Without proper domain separation, systems become vulnerable to various attacks. Attackers can produce unexpected valid values which will be accepted in multiple contexts.

The most common example is a Merkle tree, where leaf hashes and internal node hashes must not be interchangeable.

Cases

1. Scroll zkTrie: Lack of domain separation allows proof forgery

Identifier Severity Location Status
Trail of Bits High trie/zk_trie_node.go Fixed

Description

Merkle trees are nested tree data structures in which the hash of each branch node depends upon the hashes of its children. The hash of each node is then assumed to uniquely represent the subtree rooted at that node. However, that assumption may be false if a leaf node can have the same hash as a branch node.

A general method for preventing leaf and branch nodes from colliding in this way is domain separation. That is, given a hash function \(H\), define the hash of a leaf to be \(H(f(leaf_data))\) and the hash of a branch to be \(H(g(branch_data))\), where \(f\) and \(g\) are encoding functions that can never return the same result (perhaps because \(f\)’s return values all start with the byte 0 and \(g\)’s all start with the byte 1). Without domain separation, a malicious entity may be able to insert a leaf into the tree that can be later used as a branch in a Merkle path.

In zkTrie, the hash for a node is defined by the NodeHash method. If n.nodeHash does not exist, the function calculates it according to the node type. If it is a NodeTypeParent, the node hash is computed as:

n.nodeHash, err = zkt.HashElems(n.ChildL.BigInt(), n.ChildR.BigInt())
If it is a NodeTypeLeaf, the node hash is computed as:

n.valueHash = zkt.PreHandlingElems(n.CompressedFlags, n.ValuePreimage)

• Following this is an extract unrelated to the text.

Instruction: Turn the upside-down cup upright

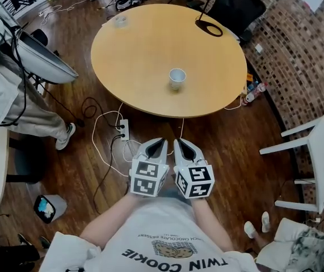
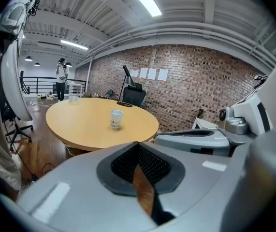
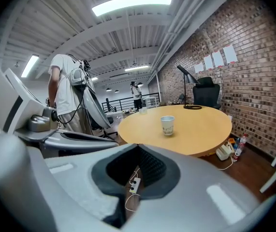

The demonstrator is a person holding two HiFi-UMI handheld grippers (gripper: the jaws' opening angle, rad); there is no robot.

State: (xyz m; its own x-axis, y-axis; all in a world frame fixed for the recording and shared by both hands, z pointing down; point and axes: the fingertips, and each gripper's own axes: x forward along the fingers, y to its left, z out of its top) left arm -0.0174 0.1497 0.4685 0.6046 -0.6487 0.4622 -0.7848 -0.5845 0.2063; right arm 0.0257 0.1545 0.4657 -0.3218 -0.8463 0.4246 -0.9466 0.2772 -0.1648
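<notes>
The only print that could be read was on the holder's white shirt, upside down in the head view: "TWIN COOKIE" under a cookie drawing, with a smaller line above it too fine to make out. The cup carried a small pattern that no view resolved.

Both forearms were drawn in close to the chest. The left tongs and right tongs sat side by side, almost touching, over the wooden floor just short of the near edge of the round counter. They pointed at the counter and dipped a little. Each pair of tongs was closed tip to tip and gripped nothing.

The cup stood upright with its mouth up, alone near the middle of the counter and well apart from both tongs.

The left gripper view set the cup against a brick wall with three blank-looking paper sheets and a far-off standing person. It showed only bare floor through the slit under its closed tips.

The right gripper view showed the cup, a nearby person in a white shirt and bottles on the floor. A white power strip showed through the slit beneath its closed tips.

Only the head view showed a white chair at the right.
</notes>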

n.nodeHash = LeafHash(n.NodeKey, n.valueHash)

The HashElems and PreHandlingElems methods are defined here. HashElems recursively applies Poseidon over field elements, reducing two fields into one at each step. PreHandlingElems converts a bytes32 array into field elements before invoking the hash.

Therefore, the nodeHash of a branch node is H(n.ChildL.BigInt(), n.ChildR.BigInt()), while the nodeHash of a leaf node is H(H(1, n.NodeKey), n.valueHash). Without a clear domain boundary between these two formats, attackers may construct different tree semantics with the same root.